§ Given data:
╭──

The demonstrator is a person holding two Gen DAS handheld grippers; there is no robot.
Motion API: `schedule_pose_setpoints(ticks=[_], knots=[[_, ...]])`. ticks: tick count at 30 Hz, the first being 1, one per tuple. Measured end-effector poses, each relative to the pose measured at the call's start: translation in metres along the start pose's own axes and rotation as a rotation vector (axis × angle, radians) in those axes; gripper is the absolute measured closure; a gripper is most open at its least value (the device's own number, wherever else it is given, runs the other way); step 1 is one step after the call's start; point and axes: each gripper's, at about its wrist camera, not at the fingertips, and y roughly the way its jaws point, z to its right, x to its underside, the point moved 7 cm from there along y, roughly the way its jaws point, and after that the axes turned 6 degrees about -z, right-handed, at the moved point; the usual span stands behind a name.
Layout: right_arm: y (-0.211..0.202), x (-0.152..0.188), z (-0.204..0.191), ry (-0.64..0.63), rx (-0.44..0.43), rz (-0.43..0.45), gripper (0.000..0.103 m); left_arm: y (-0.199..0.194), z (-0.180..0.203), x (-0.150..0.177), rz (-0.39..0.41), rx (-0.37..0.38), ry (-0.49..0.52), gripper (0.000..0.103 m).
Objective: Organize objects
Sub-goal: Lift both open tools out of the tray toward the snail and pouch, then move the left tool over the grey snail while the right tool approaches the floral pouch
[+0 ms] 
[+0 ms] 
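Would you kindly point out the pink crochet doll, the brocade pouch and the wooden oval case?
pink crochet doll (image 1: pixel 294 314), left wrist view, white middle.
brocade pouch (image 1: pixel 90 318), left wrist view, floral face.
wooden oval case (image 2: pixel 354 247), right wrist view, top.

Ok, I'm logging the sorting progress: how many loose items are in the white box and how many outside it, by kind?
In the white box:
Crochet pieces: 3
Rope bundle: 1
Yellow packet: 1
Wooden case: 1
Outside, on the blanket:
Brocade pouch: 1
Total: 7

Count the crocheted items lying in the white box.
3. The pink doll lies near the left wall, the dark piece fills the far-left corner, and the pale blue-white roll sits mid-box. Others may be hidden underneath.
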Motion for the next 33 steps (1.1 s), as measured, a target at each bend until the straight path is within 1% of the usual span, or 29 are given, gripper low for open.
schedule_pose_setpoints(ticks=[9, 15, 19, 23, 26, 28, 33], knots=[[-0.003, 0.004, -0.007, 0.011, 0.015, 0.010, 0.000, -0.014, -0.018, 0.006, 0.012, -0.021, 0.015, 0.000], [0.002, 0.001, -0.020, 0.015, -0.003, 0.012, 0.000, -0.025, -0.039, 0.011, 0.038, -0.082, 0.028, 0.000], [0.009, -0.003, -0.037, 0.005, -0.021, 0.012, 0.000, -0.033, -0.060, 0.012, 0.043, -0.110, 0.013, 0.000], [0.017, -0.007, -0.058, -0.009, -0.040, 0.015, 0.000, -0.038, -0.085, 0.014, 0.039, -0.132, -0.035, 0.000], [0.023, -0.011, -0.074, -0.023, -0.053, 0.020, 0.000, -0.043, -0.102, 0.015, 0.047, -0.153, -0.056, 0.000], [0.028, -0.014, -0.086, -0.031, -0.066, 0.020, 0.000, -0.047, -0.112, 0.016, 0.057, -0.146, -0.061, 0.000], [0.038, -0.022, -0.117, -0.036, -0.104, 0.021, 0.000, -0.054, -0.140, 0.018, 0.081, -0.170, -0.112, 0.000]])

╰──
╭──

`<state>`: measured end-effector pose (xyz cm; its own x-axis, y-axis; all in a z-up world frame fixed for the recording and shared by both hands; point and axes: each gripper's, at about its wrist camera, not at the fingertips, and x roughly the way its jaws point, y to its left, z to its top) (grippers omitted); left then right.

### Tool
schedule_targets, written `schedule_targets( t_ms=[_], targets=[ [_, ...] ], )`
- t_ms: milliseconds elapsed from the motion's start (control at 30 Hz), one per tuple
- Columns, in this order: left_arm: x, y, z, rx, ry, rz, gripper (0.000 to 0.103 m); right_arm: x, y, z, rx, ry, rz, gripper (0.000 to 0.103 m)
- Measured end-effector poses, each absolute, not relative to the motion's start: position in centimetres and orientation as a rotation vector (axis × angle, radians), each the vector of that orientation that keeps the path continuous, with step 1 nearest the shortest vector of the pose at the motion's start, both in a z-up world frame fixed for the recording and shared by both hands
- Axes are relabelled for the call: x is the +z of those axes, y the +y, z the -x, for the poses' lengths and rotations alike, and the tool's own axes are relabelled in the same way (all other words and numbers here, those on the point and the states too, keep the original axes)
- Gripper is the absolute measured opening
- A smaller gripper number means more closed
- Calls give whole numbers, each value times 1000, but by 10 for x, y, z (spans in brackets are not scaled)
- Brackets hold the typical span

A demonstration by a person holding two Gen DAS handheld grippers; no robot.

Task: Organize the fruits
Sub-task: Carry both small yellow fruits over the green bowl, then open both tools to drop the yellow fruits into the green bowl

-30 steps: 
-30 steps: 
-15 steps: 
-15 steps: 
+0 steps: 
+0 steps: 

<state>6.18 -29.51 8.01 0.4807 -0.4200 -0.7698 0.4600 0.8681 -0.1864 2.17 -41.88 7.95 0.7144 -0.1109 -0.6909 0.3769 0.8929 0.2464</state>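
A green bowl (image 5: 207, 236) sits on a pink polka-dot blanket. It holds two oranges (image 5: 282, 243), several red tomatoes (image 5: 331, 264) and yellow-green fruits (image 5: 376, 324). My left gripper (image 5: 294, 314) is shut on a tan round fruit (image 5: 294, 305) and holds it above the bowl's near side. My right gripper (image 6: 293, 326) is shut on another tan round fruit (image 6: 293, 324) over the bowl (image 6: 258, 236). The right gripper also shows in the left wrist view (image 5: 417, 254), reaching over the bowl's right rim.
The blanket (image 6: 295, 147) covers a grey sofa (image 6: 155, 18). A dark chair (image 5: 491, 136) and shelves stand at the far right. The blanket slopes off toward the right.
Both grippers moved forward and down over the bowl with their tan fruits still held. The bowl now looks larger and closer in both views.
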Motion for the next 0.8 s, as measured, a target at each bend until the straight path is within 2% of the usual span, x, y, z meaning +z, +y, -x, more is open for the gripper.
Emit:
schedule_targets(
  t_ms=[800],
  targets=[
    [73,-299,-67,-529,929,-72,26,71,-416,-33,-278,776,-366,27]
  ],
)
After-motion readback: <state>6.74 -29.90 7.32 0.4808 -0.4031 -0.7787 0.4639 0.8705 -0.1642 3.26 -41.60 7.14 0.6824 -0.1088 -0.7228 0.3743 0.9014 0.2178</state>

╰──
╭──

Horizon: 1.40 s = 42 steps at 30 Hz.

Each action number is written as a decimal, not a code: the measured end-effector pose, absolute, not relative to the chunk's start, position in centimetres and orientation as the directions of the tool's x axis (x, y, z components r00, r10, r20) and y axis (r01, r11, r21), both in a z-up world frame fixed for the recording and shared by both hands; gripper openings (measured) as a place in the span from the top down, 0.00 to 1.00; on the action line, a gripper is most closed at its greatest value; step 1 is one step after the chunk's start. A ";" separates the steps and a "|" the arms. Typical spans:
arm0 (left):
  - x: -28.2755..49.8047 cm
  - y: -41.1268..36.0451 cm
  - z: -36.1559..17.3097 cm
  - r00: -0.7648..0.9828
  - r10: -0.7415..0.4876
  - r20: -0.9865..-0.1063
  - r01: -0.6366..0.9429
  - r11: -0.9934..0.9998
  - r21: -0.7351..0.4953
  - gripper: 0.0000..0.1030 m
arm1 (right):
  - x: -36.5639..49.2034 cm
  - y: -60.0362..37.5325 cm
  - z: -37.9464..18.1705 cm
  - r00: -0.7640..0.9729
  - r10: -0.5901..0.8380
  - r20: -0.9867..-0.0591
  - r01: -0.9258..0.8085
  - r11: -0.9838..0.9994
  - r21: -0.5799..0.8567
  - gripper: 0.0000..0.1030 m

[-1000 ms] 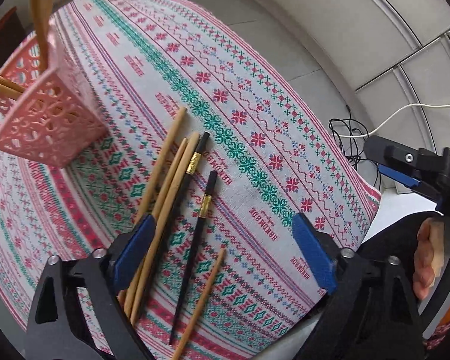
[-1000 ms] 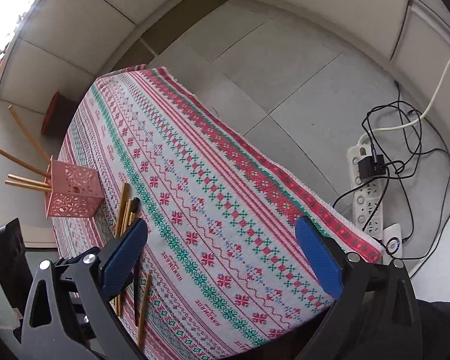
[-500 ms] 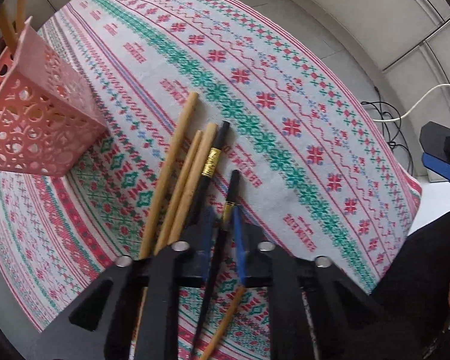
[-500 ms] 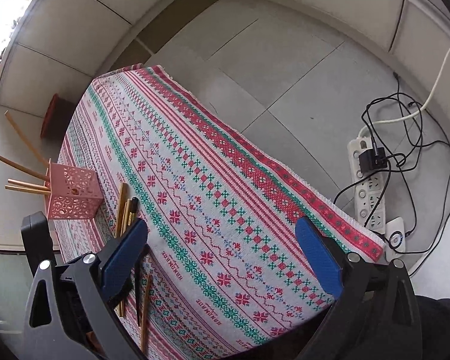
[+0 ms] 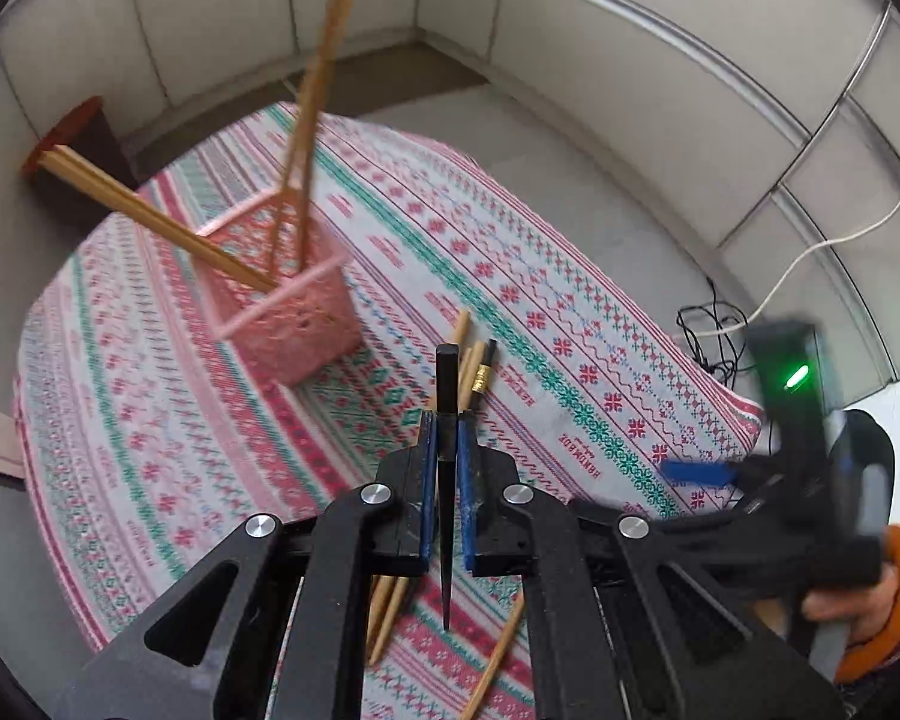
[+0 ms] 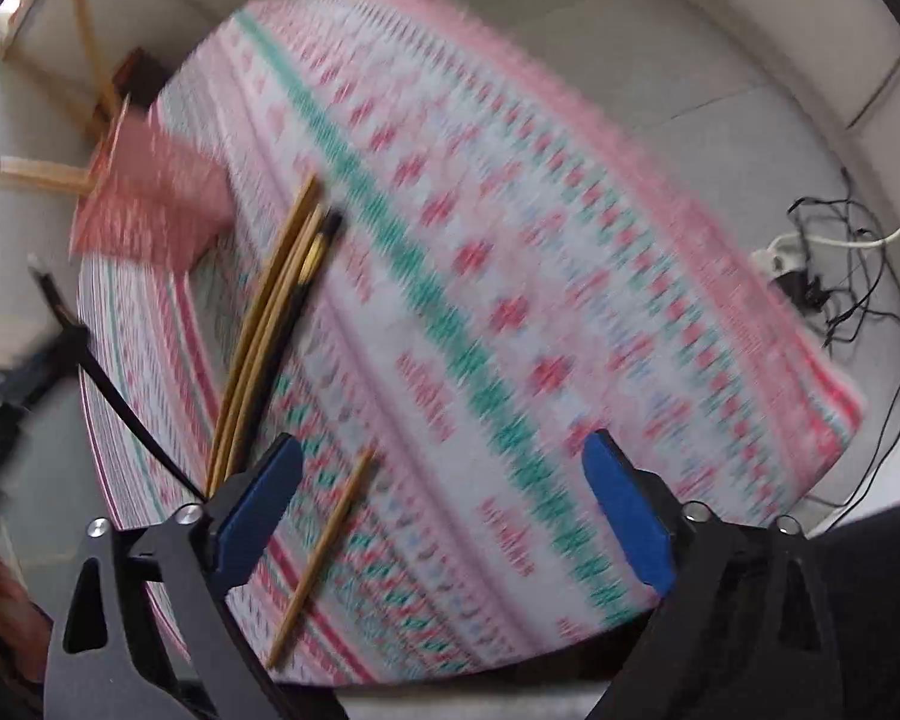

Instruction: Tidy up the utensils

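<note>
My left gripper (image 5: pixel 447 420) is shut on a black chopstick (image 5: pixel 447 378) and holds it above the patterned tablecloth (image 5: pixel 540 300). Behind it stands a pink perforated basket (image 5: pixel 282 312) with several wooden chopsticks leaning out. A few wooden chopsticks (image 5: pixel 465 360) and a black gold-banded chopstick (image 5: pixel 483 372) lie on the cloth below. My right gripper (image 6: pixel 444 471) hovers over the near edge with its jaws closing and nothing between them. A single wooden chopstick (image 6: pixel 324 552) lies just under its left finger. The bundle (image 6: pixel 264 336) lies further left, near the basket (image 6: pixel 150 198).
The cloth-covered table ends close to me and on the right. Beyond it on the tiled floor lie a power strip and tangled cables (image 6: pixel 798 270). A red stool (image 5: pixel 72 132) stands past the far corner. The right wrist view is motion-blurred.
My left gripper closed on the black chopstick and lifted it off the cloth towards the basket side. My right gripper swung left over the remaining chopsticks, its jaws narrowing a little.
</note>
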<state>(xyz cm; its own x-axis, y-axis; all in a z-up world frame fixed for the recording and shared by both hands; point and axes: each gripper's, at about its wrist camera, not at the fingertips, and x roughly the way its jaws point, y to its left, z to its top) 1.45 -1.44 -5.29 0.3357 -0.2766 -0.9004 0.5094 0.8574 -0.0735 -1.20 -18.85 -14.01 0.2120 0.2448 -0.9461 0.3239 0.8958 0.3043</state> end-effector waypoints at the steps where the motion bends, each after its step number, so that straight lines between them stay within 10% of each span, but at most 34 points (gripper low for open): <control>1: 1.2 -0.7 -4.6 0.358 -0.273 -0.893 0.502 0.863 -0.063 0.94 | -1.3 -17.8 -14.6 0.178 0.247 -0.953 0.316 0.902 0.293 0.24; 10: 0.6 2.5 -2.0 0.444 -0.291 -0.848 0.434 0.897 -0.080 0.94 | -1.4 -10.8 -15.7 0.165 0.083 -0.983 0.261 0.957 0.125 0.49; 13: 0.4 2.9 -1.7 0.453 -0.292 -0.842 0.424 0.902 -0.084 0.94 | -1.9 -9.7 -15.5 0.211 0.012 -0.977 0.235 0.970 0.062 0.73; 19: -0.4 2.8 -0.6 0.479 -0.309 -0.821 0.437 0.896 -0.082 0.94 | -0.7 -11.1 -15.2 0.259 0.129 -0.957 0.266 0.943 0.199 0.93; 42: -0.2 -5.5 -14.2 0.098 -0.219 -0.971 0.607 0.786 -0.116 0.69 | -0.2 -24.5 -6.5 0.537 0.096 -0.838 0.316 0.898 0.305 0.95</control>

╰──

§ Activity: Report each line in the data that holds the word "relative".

§ Response to this task:
Motion API: `schedule_pose_setpoints(ticks=[_], knots=[[_, ...]])`. ticks: tick count at 30 Hz, the first being 1, one per tuple. Measured end-effector poses, each relative to the pose measured at the call's start: translation in metres along the start pose's own axes and rotation as a rotation vector (axis × angle, radians) in those axes; gripper is the absolute measured closure; a gripper is most open at its least value (the device's own number, wherever else it is given, runs the other way); step 1 is one step after the call's start; point and axes: each gripper's, at about its wrist camera, not at the fingertips, and y roughly the way its jaws point, z to its right, x to its underside, the point moved 7 cm from there along y, roughly the way its jaws point, and after that the axes turned 6 degrees about -z, right-handed, at the moved point; the usual span stands behind a name.
- Measured end-effector poses, each absolute, not relative to the motion's start: position in centimetres and orientation as a rotation vector (axis × angle, radians), each the vector of that orientation that keeps the path continuous, with step 1 nearest the shortest vector of the pose at the motion's start, both in a z-up world frame fixed for the recording and shared by both hands
Each action number is written as a decimal, not a code: the measured end-effector pose, absolute, not relative to the chunk's start, position in centimetres and orientation as the directions of the tool's x axis (x, y, z components r00, r10, r20) and y axis (r01, r11, r21), both in a z-up world frame fixed for the recording and shared by both hands; gripper openings (measured) as a place in the span from the top down, 0.00 to 1.00; on the action line, a gripper is most closed at its greatest value; step 1 is one step after the chunk's start. A ";" separates the steps and a "|" the arms. Typical spans:

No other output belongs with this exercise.